…Слепухин попытался еще раз обосноваться на своем месте в своем городе и без прелюдий всяких втиснул себя за укромный столик в голубом зале ресторана. Он старался не вдыхать забытые ароматы роскошной пищи, прищуривался от слепящих брызг хрусталя, чуть прикасался ладонью к хрумкой белизне скатерти. Изысканным легким наклоном головы он поощрял верткого официанта к изгибистому бегу, добавляющему каждый раз еще что-то на столе, куда взгляду не позволялось еще утыкаться, так как еще не время, еще надо равнодушно поглядывать по сторонам, попыхивать сигареткой. Наконец-то пришла и она, мыкнула что-то, извиняясь за опоздание, мыкнула вторично уже официанту, ловко пододвинувшему стул, и огоньку, вовремя появившемуся из пальца официанта перед ее сигаретой, тоже мыкнула. Зашипели, вмещая шампанское, бокалы, и шныревка в сорочьем фраке умотала. Слепухин поднял свой бокал и, дотрагиваясь им до бокала подруги, позванивая, подавился чуть не вырвавшимся «Дернем!», булькнул, заталкивая звуки обратно… Затравленно оглянулся: обшмыганная табличка «Не курить!» на липкой стене, ровный базар за соседним столиком с монотонным выкриком: «Ты за свои слова отвечаешь? Нет, отвечаешь?» Он воровато курнул из умостившейся в кулачке папироски… удивленные глаза в морщинах напротив, засаленные прядки светлых волос, неровно намалеванные губы, мутный стакан в руке, вилка с погнутыми зубьями — в другой… за низким окном серые ноги постоянно оскальзывались на узком тротуаре…
Вся будущая жизнь утыкалась в зашарпанные пятиэтажки, гололедные тротуары, и где-то на этих обочинах постоянно маячили плотно упакованные ремнями в черные тулупы менты, и, значит, приходилось срываться от них по выворачивающимся из-под ног льдистым дорожкам.
Он так яростно бился здесь уже почти полсрока за эту будущую свою жизнь, так крепко взнуздал себя, не позволяя опуститься, не допуская размазаться покорной овцой, не давая жадному брюху сожрать единственное свое достояние — уважение к себе.
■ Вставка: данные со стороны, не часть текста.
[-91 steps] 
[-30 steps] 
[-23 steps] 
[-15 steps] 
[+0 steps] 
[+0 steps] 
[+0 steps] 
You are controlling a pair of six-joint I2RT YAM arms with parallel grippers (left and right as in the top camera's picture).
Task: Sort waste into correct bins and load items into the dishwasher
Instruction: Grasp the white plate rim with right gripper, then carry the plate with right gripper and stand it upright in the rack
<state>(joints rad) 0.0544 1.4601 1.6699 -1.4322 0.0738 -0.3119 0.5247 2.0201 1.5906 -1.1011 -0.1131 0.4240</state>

И таких сил требовала эта нежизнь, эта преджизнь на одно только — не распластаться безропотной вонючкой, — таких сил, такой ловкости и такого умения, что все остальные умения незаметно растерялись за ненадобностью.
Вот здесь они, псы, и подловили его, вот на этом и сковырнули.
Мир, наполненный ранее неисчислимыми возможностями, каждая из которых могла стать твоей единственно только по твоему желанию (протянуть руку, захотеть, откупорить любую, как пивную бутылку), этот мир скукожился нынче до выбора из одинаково серых вариантов с одинаковыми обледенелыми дорожками среди грязных домов и маячащими на обочине ментами.
Вот в чем неистребимая мета зоны: и для истоптанных в безропотную мякину, и для огрызливо ощетенившихся, и для вонючих козлов, и даже для опогоненных псов единственно возможная жизнь отныне и навсегда — жизнь зоны. Так она и перелепливает, перемалывает всех в себя, и теперь уже все они способны будут только воссоздавать эту жизнь — заразные ошметки, блукающие среди серых домов. Их речь, понятия, чувства и желания — это речь, понятия и желания зоны. Но прежде всего — оскопленная речь, слова, из которых только зоновские понятия и вылепишь.
Правда и в той, вольной жизни похожим образом оскопляли и лишали языка всеми своими единениями, празднествами, лозунгами и, значит, тоже лишали какой-то иной, нормальной жизни. Однако ту силу не сравнять с этой: та змеилась удавкой именно у твоего горла, а хлесталась красными полотнищами поодаль для всех сразу, та не требовала именно твоего хрипящего согласия с собой.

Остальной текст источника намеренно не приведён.